Making the hot dogs themselves is the focus of the recipe. They’re made by pureeing cooked black beans with cilantro, olive oil, tomato paste, onion and garlic powder, smoked paprika, and nutritional yeast. Vital wheat gluten is added to bind the mixture. This was my first time using vital wheat gluten, and I had no idea how good of a job of binding it does. It’s very sticky once it becomes wet. The mixture held together perfectly. It was divided into four portions, and each was shaped into a hot dog. The dogs were wrapped in small pieces of parchment paper and then rolled in foil. The foil-wrapped dogs went into a steamer basket over simmering water and steamed for 40 minutes. After cooling, they were unwrapped and browned in olive oil in a skillet. Browning them on a grill pan would be great too. In the book, tomato and corn salsa is recommended for topping the dogs. I used some sauteed sliced sweet peppers, sliced jalapenos, avocado chunks, sprouts, and cilantro. 

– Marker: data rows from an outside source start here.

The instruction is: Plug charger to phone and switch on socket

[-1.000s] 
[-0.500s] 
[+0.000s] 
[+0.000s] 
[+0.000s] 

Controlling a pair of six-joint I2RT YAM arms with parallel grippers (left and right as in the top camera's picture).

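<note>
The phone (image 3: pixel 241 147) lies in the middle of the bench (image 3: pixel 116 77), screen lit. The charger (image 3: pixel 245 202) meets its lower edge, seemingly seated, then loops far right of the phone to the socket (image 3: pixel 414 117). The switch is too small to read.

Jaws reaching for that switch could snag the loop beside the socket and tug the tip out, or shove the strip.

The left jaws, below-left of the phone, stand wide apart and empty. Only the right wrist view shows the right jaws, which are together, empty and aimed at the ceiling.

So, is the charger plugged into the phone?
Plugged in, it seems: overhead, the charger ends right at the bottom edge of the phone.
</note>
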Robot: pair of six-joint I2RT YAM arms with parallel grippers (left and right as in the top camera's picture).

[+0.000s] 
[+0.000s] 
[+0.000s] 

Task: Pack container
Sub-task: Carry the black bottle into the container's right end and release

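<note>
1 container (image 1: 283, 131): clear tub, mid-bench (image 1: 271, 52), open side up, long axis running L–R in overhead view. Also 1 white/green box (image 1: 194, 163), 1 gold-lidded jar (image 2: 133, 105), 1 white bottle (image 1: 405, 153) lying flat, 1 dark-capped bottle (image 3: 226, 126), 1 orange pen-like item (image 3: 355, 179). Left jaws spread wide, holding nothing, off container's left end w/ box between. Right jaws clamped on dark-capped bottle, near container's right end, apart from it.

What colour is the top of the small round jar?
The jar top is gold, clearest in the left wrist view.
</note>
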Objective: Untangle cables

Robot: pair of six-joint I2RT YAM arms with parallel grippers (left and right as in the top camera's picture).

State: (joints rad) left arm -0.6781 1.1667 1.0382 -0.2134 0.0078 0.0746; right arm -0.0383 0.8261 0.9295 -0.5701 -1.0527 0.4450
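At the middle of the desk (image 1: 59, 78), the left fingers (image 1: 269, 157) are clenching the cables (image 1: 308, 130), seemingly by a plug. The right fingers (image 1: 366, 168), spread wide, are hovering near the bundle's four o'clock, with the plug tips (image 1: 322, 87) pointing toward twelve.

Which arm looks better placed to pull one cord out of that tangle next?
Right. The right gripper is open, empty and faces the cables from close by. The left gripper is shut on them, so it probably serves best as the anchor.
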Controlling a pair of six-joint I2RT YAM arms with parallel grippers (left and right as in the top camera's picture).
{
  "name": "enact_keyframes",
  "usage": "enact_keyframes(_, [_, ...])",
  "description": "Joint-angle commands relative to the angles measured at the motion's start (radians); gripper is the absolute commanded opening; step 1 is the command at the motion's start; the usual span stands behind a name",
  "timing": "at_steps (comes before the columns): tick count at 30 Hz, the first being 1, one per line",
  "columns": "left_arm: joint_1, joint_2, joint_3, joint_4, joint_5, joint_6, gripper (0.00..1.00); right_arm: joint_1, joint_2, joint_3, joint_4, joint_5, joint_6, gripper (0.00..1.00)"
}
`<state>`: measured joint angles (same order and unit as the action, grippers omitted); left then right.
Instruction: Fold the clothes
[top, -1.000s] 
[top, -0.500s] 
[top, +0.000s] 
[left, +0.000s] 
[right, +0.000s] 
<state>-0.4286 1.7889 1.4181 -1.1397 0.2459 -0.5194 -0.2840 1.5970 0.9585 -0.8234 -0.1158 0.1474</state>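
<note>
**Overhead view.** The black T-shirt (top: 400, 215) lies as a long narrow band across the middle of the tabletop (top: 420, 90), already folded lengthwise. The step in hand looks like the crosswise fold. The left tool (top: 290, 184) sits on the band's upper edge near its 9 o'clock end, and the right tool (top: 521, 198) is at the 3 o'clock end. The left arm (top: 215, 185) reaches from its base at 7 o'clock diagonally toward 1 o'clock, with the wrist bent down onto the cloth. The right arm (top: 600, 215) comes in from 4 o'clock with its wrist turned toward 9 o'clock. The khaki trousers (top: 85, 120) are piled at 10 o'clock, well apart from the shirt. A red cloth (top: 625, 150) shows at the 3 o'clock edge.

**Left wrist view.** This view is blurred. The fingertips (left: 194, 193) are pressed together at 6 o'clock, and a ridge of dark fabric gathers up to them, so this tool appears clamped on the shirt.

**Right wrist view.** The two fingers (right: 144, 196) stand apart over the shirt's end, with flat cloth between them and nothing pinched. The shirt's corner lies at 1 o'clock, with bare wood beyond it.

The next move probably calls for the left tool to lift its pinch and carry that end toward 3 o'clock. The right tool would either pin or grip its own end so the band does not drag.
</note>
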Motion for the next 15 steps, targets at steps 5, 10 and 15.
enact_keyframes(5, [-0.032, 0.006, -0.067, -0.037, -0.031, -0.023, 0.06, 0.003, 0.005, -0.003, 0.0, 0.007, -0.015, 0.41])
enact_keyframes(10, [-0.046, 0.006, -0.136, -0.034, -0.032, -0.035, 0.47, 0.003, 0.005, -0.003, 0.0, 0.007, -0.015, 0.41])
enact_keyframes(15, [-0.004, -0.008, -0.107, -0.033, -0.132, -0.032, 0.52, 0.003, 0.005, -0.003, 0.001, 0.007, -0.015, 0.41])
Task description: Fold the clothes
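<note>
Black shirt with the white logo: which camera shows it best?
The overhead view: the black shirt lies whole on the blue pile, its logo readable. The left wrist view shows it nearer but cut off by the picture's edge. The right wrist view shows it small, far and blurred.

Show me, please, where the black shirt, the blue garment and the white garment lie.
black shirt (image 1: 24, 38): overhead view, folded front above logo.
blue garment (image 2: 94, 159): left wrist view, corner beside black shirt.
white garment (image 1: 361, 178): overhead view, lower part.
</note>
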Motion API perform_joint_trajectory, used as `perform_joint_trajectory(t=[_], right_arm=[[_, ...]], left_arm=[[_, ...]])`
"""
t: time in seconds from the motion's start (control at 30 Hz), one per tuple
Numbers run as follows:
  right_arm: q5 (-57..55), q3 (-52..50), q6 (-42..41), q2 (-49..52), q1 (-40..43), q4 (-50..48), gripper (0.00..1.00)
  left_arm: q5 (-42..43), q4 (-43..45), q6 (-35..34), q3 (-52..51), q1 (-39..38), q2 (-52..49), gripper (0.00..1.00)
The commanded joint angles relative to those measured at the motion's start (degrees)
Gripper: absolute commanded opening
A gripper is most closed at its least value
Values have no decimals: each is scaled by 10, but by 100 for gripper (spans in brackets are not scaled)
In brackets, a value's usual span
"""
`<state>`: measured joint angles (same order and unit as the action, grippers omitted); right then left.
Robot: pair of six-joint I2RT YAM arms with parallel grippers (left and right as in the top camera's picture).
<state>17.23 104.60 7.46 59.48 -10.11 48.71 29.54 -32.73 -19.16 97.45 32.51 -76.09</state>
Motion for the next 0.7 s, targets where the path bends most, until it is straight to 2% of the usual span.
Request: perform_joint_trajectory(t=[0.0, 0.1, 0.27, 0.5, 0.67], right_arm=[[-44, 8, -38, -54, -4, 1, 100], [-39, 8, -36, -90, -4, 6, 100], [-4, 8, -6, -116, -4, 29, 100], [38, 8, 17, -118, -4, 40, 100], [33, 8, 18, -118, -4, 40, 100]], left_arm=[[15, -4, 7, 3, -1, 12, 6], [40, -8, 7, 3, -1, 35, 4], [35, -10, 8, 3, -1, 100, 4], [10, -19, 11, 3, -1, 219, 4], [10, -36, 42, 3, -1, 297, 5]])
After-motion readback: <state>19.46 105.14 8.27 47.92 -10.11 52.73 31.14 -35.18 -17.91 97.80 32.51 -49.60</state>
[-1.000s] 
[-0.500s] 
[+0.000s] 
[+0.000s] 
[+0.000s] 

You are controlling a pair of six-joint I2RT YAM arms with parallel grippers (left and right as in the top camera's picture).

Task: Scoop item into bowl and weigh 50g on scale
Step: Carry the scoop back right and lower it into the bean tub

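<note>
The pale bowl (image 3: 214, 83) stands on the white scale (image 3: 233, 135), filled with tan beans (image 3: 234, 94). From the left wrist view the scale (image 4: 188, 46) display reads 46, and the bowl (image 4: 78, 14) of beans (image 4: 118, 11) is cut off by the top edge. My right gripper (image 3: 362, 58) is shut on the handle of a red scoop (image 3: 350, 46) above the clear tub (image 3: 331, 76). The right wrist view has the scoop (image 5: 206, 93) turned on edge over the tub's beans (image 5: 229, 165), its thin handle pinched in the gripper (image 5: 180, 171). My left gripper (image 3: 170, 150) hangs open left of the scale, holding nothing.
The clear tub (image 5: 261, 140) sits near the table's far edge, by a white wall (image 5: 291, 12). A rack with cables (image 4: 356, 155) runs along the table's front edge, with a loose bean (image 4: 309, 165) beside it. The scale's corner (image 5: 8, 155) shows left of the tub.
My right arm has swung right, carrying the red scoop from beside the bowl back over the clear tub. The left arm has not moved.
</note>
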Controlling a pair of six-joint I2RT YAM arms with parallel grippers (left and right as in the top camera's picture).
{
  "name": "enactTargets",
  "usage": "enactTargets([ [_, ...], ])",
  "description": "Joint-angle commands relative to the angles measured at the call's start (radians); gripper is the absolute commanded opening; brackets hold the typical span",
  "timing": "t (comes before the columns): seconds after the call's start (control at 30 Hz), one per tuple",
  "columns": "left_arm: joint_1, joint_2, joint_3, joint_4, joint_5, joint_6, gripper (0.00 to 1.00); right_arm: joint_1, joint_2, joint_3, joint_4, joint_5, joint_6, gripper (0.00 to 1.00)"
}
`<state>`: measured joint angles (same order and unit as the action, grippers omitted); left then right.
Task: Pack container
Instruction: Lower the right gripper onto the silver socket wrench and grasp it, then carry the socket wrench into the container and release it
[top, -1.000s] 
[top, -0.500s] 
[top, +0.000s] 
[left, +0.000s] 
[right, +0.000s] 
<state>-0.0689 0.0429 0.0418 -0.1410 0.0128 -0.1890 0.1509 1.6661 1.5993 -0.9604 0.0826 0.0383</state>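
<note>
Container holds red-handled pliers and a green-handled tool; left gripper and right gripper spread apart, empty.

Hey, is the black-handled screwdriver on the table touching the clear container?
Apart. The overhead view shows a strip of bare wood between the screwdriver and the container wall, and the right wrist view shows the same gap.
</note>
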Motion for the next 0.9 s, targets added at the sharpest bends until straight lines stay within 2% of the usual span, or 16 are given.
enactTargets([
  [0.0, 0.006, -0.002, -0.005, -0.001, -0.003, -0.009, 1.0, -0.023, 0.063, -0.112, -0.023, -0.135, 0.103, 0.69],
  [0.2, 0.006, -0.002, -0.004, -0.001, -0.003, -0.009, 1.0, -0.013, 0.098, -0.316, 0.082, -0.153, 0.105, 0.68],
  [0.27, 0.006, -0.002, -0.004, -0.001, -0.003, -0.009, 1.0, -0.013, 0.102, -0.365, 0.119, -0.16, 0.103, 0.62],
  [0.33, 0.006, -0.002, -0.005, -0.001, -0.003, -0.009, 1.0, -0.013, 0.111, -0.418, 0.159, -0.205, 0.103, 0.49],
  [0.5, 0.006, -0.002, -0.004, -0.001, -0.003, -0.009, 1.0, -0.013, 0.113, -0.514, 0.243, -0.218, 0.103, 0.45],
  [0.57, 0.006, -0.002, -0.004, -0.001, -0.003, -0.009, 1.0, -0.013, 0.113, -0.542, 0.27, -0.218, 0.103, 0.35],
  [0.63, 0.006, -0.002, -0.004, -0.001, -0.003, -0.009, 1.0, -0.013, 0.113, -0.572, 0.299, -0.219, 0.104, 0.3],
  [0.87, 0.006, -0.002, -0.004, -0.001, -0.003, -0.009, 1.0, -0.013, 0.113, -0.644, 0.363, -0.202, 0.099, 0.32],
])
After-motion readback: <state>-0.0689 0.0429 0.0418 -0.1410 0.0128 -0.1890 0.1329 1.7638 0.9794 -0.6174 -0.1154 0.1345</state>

Knowing that beans require a fraction of the amount of water used to produce meat and cause far less pollution from emissions made these hot dogs even more delicious. Of course, the toppings here made the hot dogs amazing, but the texture and flavor of the dogs themselves were great too. I have a lot of fun experimenting with new-to-me plant-based recipes, and the reduced environmental impact of avoiding meat is a bonus.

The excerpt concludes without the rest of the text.